Libye : L’accord de l’ONU voué à l’échec sans le soutien de Trump

Un nouvel accord conclu entre des représentants de l’Est et de l’Ouest libyens sous l’égide des Nations unies ne suffit pas à dissiper les profondes divisions qui paralysent le pays depuis 2011. Signé dimanche à Tripoli, le texte prévoit notamment une recomposition de la Haute Commission électorale, mais sa mise en œuvre reste incertaine dans un contexte politique toujours marqué par la rivalité entre les camps libyens.

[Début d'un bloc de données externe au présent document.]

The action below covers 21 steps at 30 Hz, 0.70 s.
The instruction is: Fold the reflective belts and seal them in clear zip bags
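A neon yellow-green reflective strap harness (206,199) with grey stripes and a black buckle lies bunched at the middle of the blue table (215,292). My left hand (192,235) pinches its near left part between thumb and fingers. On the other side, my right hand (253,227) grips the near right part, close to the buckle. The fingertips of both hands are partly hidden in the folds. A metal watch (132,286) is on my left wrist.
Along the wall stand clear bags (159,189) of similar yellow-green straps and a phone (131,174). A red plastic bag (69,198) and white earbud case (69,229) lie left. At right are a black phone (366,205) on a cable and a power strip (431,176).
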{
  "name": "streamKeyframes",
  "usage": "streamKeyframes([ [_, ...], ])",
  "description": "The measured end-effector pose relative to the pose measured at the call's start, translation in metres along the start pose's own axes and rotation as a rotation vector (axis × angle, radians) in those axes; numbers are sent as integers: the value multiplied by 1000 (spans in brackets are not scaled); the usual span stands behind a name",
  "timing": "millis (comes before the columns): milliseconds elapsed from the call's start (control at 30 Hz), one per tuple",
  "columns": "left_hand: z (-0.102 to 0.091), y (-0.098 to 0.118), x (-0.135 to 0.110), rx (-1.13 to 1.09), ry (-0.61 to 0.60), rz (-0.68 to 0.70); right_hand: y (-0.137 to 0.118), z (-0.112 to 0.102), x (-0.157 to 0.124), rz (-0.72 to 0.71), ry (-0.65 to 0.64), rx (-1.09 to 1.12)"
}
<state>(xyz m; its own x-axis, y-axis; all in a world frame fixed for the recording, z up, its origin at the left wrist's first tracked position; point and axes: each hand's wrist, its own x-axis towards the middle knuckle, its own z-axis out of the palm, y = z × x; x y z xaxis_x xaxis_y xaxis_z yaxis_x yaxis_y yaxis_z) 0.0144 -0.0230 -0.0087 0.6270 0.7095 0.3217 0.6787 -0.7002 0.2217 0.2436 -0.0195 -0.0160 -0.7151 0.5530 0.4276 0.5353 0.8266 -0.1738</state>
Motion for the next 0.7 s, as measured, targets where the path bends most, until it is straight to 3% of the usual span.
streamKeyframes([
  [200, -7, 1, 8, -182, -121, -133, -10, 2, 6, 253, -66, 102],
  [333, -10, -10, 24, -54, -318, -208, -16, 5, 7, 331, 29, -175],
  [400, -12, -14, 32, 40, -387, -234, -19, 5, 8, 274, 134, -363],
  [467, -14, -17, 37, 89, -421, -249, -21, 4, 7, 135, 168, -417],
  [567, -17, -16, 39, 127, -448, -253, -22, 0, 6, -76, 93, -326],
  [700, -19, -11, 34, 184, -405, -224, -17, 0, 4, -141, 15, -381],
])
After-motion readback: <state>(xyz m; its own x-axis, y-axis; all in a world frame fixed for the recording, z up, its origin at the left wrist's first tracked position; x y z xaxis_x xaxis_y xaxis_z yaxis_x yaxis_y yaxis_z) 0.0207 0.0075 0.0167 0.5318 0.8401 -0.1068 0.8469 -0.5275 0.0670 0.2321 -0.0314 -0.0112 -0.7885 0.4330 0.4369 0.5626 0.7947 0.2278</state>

La cérémonie, organisée au siège de la Mission d’appui des Nations unies en Libye (Manul), s’est déroulée en présence de l’envoyée spéciale de l’ONU, Hanna Tetteh. Celle-ci a appelé les protagonistes à transformer rapidement l’accord en « actions concrètes », signe que la signature du texte ne constitue qu’une étape, et non une solution à la crise.

Depuis la chute de Mouammar Kadhafi en 2011, la Libye demeure profondément fragmentée. Deux pouvoirs rivaux se disputent notamment la légitimité : un exécutif installé à Tripoli et reconnu par l’ONU, à l’ouest, et une autorité basée à Benghazi, à l’est, soutenue par le maréchal Khalifa Haftar et son entourage.

Les représentants des deux camps ont présenté l’accord comme une ouverture vers des élections nationales. Moussa al-Koni, vice-président du Conseil présidentiel, a évoqué une possible sortie de la « gestion de la division ». Dans l’Est, Abdul Rahman Al-Abbar a souligné les compromis réalisés par les négociateurs.

Mais les précédentes tentatives de règlement ont souvent été confrontées aux rivalités politiques, aux intérêts militaires et aux désaccords institutionnels. Les règles de l’élection présidentielle, l’éligibilité des militaires et des binationaux ou encore la tenue simultanée des scrutins présidentiel et législatif restent des sujets sensibles.

La feuille de route présentée par l’ONU en août 2025 prévoit un cadre électoral consensuel, l’unification des institutions et un dialogue politique élargi.

Cette initiative ne bénéficie pas d’un aval politique des Etats-Unis et du président américain Donald Trump, qui privilégient une démarche distincte conduite par son conseiller Massad Boulos. L’administration  américaine cherche à rapprocher les factions libyennes sur les volets politique, militaire et économique. La perspective d’élections nationales crédibles reste fragile.